--- START ---

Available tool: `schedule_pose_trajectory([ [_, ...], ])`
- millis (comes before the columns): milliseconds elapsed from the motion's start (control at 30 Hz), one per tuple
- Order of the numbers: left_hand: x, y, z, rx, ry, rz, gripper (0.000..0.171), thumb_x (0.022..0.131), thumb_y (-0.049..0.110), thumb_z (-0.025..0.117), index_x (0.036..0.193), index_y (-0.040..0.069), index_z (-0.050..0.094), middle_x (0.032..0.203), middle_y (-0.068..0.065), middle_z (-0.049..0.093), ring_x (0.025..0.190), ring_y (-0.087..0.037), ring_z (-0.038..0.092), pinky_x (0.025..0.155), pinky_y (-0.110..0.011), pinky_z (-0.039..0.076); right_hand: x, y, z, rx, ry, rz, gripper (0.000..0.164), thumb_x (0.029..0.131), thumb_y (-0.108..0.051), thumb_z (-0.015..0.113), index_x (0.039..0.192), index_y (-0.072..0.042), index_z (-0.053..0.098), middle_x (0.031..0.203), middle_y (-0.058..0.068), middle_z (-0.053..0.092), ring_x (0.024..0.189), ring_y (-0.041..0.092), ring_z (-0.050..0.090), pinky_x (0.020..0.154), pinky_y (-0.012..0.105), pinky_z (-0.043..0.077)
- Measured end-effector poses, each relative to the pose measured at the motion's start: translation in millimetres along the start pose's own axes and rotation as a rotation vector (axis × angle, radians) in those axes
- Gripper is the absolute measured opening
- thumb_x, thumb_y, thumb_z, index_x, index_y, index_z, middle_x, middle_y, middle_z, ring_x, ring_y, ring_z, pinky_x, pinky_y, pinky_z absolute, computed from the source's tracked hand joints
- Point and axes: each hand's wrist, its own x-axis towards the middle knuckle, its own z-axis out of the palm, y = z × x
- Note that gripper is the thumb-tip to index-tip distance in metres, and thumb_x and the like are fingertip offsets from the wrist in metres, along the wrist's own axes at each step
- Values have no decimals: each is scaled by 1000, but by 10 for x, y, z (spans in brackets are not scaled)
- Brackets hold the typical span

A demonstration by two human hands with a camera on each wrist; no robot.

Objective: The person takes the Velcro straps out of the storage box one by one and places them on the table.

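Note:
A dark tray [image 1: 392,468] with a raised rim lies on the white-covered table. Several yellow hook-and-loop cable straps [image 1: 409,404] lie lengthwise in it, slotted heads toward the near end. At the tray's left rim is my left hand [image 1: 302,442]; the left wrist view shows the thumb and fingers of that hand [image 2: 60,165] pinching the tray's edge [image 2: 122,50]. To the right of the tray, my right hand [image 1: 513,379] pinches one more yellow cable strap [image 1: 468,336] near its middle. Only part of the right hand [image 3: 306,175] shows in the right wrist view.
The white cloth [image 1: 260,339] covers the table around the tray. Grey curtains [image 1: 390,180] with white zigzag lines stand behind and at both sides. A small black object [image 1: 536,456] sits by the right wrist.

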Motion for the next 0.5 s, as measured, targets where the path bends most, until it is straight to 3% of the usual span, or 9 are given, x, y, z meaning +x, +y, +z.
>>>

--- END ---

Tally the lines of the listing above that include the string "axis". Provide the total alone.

2